▸ Task prompt
Copy every line of the records that includes the word "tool".

[Records excerpted from a collection]
#####

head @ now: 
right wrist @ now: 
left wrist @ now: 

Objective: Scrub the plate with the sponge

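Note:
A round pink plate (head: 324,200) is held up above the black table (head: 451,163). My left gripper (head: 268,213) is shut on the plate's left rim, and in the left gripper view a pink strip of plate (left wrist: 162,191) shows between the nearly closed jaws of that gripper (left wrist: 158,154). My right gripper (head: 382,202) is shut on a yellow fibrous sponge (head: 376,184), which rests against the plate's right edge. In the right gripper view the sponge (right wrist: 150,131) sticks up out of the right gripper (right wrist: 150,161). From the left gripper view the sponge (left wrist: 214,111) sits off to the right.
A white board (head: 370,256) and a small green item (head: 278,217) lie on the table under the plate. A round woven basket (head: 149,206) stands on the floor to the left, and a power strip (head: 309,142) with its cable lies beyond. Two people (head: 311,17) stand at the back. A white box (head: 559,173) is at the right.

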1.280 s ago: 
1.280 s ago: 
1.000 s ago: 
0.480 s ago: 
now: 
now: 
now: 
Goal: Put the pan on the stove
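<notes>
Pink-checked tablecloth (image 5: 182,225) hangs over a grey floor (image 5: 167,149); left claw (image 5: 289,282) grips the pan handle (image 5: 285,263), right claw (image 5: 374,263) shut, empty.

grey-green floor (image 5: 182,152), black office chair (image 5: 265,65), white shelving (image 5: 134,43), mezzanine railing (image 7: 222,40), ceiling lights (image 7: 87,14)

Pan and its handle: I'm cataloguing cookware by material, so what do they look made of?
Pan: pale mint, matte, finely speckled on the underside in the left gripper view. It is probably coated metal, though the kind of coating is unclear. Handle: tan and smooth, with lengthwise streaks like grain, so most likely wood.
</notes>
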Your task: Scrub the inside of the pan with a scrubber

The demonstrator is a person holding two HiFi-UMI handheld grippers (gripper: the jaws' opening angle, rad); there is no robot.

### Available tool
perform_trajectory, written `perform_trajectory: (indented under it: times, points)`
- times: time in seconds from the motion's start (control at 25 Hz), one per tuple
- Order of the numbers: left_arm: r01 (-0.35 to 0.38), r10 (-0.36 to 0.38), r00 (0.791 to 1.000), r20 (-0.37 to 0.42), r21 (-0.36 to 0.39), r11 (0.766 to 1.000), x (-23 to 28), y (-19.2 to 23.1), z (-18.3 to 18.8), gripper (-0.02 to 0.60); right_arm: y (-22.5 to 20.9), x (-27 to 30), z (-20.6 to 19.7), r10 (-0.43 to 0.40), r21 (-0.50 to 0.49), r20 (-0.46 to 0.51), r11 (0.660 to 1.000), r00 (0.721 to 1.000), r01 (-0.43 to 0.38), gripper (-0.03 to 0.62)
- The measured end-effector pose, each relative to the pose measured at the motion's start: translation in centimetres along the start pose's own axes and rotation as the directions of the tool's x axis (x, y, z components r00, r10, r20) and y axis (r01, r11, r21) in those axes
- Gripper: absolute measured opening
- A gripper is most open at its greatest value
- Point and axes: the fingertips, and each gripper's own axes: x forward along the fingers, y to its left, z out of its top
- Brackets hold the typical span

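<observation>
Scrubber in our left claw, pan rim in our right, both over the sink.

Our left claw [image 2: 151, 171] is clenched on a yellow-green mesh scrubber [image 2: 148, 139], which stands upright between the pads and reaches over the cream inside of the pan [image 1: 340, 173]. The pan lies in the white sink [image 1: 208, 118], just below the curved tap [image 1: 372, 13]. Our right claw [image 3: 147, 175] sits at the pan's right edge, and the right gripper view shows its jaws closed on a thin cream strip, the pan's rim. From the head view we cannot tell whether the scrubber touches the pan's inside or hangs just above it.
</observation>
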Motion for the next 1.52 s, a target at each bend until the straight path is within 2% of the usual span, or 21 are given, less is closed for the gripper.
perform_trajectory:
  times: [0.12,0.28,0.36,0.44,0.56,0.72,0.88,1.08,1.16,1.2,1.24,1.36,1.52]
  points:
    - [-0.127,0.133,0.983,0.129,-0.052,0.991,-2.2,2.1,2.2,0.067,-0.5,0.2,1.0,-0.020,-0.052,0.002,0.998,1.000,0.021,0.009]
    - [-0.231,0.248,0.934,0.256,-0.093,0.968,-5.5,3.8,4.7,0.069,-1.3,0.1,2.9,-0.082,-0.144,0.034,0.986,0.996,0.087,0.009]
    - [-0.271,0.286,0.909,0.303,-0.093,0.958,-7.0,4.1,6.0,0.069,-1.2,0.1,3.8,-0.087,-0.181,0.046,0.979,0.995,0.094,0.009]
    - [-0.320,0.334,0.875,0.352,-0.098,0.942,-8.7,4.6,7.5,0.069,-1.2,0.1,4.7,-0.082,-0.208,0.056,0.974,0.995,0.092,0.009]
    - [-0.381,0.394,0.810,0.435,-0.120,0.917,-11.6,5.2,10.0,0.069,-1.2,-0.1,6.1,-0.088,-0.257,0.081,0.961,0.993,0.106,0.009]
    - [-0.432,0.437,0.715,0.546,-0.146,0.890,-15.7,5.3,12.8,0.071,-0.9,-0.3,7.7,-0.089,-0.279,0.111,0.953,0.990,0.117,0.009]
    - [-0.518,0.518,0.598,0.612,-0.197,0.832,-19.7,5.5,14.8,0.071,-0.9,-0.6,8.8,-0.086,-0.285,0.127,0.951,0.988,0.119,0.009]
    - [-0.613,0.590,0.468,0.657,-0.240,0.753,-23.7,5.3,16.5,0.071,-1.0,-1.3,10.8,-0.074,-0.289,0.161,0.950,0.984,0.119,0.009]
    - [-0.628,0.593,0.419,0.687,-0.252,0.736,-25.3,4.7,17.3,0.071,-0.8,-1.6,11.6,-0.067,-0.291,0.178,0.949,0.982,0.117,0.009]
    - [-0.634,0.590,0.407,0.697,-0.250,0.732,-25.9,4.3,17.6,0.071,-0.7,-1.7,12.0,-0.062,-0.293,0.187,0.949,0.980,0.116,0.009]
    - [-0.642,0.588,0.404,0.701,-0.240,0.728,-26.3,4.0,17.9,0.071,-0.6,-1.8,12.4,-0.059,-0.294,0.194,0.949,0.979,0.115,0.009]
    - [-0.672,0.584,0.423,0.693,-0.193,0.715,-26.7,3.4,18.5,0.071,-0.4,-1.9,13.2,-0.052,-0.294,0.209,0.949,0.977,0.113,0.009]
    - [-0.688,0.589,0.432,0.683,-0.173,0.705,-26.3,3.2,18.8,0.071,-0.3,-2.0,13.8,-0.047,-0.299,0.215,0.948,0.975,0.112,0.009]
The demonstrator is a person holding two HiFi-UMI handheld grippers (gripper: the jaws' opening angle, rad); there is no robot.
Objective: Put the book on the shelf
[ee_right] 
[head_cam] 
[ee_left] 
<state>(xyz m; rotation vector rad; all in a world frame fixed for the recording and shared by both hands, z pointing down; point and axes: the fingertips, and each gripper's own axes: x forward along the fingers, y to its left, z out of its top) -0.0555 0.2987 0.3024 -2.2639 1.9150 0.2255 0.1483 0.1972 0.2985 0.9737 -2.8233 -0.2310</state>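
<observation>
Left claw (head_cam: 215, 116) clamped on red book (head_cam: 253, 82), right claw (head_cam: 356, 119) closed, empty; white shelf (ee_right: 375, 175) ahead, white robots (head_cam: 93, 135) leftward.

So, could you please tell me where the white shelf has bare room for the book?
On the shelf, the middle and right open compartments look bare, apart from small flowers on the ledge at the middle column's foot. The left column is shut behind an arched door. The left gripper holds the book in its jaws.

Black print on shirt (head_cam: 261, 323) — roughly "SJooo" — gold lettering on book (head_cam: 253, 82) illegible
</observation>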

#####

▸ Exercise solution
### Available tool
- The measured end-effector pose, each relative to the pose measured at the motion's start: translation in centimetres along the start pose's own axes and rotation as the directions of the tool's x axis (x, y, z components r00, r10, r20) and y axis (r01, r11, r21) in those axes

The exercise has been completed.